A surprising takeaway from the pandemic is how resilient the property sector has been. “The sector is very important for growth and the stability of the economy. Since the depths, this has recovered,” he said. While the market is not where it was in 2019, it has returned to 2018 levels.
“On the demand size, mortgage loans are growing roughly 20 percent per year. There still continues to be demand for residential property,” Fennell commented. “Developers, having taken a pause, are beginning to make investments,” he continued.
But to demonstrate that it is very much an uneven recovery, he pointed to the consumer sector.
Headline retail sales contracted by roughly 20 percent in February, and while they have picked up since, they are still below those of 2019. Drilling down, the data shows that people are still concerned about social distancing, and that sectors like restaurants and bars had experienced more severe contractions. “The public health situation has improved but people don’t have the full confidence to go out in the same way and engage in social activities,” he said.
On unemployment he pointed out that the official data suggested an urban unemployment of 6 percent, but was survey-based. “There are reasons to believe that many of the migrant workers, who serve a very important role in urban China, are not fully reflected in the statistics,” he commented. Fitch Ratings estimated that including some of these migrant workers who have lost their jobs or returned to the countryside for Chinese New Year and were unable to return to urban areas, “the urban unemployment rate could have been as high as 18 percent during the pandemic.”

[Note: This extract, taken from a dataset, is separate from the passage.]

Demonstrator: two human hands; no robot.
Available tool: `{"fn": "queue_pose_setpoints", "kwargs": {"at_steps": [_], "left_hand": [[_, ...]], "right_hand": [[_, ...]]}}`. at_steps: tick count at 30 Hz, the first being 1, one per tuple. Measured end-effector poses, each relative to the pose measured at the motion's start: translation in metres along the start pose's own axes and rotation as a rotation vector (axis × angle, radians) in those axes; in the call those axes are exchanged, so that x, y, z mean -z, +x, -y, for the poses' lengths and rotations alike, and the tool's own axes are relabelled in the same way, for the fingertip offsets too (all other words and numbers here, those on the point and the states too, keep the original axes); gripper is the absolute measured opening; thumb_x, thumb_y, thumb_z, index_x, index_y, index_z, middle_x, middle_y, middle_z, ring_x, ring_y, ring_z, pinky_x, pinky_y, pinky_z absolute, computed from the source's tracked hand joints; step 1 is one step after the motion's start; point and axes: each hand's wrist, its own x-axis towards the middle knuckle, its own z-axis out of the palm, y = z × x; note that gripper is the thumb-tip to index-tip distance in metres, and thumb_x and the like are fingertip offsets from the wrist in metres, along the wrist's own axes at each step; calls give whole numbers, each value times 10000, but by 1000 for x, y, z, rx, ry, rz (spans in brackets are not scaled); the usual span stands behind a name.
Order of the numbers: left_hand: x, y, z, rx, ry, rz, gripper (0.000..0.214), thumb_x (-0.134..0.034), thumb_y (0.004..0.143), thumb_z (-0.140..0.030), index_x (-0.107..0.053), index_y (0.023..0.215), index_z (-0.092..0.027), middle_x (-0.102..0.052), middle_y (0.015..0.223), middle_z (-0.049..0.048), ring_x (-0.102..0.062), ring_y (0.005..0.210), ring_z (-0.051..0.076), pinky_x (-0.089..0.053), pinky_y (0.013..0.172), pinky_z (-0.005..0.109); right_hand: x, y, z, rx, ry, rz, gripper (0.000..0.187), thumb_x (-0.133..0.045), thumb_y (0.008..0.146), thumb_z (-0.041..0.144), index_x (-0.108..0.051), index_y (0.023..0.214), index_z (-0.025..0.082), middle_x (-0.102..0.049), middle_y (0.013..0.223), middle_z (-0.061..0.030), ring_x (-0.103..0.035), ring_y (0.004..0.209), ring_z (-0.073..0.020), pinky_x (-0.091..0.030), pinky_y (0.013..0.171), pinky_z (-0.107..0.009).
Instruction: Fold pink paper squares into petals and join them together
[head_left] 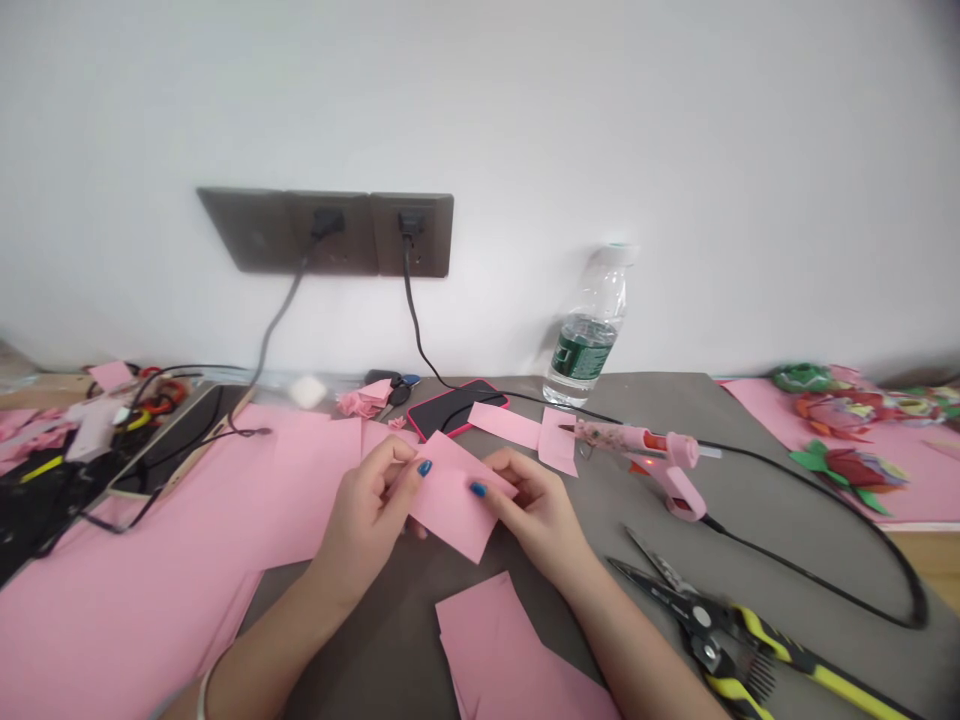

Finally he turned to small- and medium-sized enterprises (SMEs), which account for around 80 percent of employment, and over half of gross domestic product, but are too small to be captured in official statistics. According to data from Tsinghua University, revenues were down 40 percent compared to 2019. “SMEs and consumers have borne the bulk of the shock during the pandemic. They also look to be the areas of the economy that are recovering more slowly,” he said.
“Because of this partial recovery, we do think the economy will grow at under 1 percent this year. Clearly unprecedented,” he said, before ending on an upbeat note. “We do have it recovering significantly in 2021.”